SUPER GT’s 2020 cars are the first to be built entirely in accordance with the rulebook that the Japanese championship had agreed with the DTM, the culmination of years of negotiations between the two series.
This paved the way for the first ‘Dream Race’ event to be held featuring five different manufacturers at Fuji Speedway last autumn.
However, the future of the tie-up is now in doubt as Audi leaving the DTM after the 2020 season may force the German championship to drop Class One rules in favour of a cheaper, more customer-friendly formula to ensure its survival.
But even if the two series end up diverging again from a regulatory standpoint, Cassidy thinks that SUPER GT will still enjoy the benefits of introducing more standard components and simplified aerodynamics.
“It looks potentially like it will help SUPER GT a little bit,” the 2017 series champion told Motorsport.com. “We share now a lot more common parts, which should bring down the costs a lot. Development has stopped in a lot of areas.
“The cars between the three manufacturers are closer than ever because we’re sharing those parts. The aero is less which means the development is less and we’re saving money.
“They’ve definitely done things to match these Class One regulations, which will help the championship going forwards.
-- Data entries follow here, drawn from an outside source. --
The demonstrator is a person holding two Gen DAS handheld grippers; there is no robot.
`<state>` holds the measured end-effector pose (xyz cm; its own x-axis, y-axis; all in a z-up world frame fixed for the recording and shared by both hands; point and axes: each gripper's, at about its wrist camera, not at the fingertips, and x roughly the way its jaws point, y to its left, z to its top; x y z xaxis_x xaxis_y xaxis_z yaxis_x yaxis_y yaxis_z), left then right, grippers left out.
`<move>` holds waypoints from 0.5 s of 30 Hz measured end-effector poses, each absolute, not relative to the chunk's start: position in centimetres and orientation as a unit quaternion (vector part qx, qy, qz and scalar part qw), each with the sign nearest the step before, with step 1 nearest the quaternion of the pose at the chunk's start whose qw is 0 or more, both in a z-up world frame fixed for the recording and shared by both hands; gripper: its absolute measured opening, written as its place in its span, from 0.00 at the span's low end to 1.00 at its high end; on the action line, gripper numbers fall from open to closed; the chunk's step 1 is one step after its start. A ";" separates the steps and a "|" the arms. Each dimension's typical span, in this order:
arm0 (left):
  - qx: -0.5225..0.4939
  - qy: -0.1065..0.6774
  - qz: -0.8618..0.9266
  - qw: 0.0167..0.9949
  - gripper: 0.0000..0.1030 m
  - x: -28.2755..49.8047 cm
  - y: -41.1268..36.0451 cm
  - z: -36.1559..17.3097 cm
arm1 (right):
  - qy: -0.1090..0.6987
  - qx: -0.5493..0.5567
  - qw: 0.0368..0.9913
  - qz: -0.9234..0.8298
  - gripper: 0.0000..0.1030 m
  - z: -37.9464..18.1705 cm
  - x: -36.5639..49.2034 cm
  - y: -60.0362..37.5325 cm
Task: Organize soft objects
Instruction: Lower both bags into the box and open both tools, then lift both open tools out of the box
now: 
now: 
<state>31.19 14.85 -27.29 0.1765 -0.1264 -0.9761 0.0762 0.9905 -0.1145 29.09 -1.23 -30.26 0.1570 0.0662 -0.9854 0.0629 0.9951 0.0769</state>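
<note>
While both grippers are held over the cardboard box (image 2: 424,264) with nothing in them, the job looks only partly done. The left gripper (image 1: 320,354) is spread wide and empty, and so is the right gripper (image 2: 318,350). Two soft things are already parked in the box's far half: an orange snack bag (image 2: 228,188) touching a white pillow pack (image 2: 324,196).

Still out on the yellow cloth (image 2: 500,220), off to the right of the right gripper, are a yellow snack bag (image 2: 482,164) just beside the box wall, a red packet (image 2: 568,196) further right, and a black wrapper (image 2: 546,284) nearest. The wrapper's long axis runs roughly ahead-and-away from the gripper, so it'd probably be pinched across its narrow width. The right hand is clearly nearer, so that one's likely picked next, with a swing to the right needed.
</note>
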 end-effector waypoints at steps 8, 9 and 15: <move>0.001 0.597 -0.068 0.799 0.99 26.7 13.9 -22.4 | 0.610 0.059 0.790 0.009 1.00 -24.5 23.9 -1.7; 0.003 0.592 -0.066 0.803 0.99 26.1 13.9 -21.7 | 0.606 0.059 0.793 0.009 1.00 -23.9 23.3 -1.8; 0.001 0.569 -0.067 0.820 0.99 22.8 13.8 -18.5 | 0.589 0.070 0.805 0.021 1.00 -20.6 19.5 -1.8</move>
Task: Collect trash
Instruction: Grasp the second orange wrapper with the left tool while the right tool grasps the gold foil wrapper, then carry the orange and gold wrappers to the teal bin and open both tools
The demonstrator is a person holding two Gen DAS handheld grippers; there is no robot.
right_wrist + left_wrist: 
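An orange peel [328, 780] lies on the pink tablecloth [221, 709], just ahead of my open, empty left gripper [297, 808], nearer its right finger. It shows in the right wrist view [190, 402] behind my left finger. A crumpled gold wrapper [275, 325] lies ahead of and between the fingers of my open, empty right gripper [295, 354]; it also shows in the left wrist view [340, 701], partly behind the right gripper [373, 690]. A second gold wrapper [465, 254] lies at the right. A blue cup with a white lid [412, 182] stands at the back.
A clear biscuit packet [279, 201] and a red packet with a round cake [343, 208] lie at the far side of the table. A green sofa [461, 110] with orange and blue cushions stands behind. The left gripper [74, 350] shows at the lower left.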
For the manufacturers here, maybe that was a good thing even though [potentially] DTM won’t be there anymore.”
Honda faced the biggest challenge of SUPER GT’s three GT500 manufacturers as it was forced by the Class One rules to abandon its mid-engined NSX-GT in favour of a front-engined version of the car, bringing it in line with rivals Nissan and Toyota.
Other changes include the adoption of the DTM’s Bosch electronics, common suspension parts, a standard floor and an aero development freeze around the front and rear wheel arches.
Cassidy added: “I don’t think SUPER GT really knew about [the risk of Audi leaving the DTM] and they wanted to be aligned more.
“It’s a shame that it happened and that potentially [further] joint races might not eventuate, but in terms of our own championship it’s great we are more aligned.
“[The DTM’s future] won’t affect SUPER GT too much. It’s more the international fanbase that takes a hit, that’s the most disappointing thing. But in terms of the teams and the manufacturers, potentially they aren’t too worried about it.”